Energy minimization and ab initio MD calculations

The calculations in this study can roughly be divided into those that produce a sequence of structures (energy minimization and AIMD) and those that compute the single-point J-couplings for a given structure. The calculations in the former category used the B3LYP density functional approximation with a D3(BJ) dispersion correction (Becke 1993; Grimme et al. 2011). The def-TZVP basis set was used for all atoms (Schäfer et al. 1994). The SWIG-PCM implicit solvent model (Lange and Herbert 2010; Liu et al. 2015) was used with the dielectric constant of 78.4 corresponding to liquid water at room temperature (Wagner and Pruß 2002). Seven explicit water molecules were included in the structure of α-cyclodextrin in order to solvate the hydrogen bond donor and acceptors in the ring interior, and no other simulations included explicit waters. These calculations were run using the TeraChem quantum chemistry software (Seritan et al. 2020, 2021). Sample input files for the TeraChem calculations are available in the Supporting Information Tables S1 and S2.

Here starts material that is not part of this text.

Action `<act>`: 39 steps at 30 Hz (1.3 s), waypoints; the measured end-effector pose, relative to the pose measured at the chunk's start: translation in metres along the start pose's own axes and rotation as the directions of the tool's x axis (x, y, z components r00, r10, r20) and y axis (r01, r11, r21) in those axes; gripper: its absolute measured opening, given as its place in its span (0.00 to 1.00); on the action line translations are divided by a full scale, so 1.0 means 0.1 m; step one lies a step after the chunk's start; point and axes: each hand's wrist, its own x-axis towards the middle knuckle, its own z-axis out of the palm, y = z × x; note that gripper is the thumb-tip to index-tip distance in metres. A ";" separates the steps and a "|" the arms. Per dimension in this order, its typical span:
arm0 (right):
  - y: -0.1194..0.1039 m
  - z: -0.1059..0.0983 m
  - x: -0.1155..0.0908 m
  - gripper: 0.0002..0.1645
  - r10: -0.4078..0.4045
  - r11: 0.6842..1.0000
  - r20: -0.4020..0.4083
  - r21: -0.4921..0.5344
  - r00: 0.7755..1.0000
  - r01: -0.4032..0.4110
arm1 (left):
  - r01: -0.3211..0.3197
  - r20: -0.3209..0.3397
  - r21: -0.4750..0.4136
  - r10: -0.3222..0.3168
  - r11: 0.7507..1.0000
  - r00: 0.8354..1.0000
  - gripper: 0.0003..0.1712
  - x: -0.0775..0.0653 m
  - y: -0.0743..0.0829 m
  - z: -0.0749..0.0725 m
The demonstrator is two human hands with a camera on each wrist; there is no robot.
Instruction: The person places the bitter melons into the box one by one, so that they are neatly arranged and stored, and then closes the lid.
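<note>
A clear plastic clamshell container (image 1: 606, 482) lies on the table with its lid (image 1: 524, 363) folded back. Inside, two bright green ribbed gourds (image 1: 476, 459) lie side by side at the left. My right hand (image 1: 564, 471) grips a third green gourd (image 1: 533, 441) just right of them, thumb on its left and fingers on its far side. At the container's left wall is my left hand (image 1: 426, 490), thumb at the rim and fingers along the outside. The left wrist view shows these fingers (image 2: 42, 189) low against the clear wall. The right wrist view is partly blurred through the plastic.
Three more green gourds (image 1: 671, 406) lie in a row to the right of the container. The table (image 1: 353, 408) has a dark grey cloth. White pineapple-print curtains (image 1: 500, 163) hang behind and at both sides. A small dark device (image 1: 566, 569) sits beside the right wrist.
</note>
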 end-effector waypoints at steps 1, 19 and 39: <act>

In order to investigate the effects of thermal fluctuations on the computed J-couplings, the thermodynamic ensemble in the neighborhood of the experimental structure was sampled using ab initio MD simulations. These simulations use the quantum-chemical potential energy surface instead of a classical force field, which gives increased accuracy at significantly increased computational cost (Islam and Roy 2012). This was done in order to eliminate the possible errors in results that could come from using a force field, and the molecules should be sufficiently rigid that long trajectories are not needed to cross over barriers and sample from multiple potential energy basins (Tvaroška et al. 1989). The MD simulations were carried out using a time step of 1.0 fs, at constant temperature (300 K) using Langevin dynamics and a time constant of 300 steps. A total of 100.0 ps of MD simulation was carried out for each molecule. Structures were saved at 1.0-ps intervals after a 10.0-ps equilibration period; for each AIMD trajectory, J-couplings were calculated as averages over 90 structures.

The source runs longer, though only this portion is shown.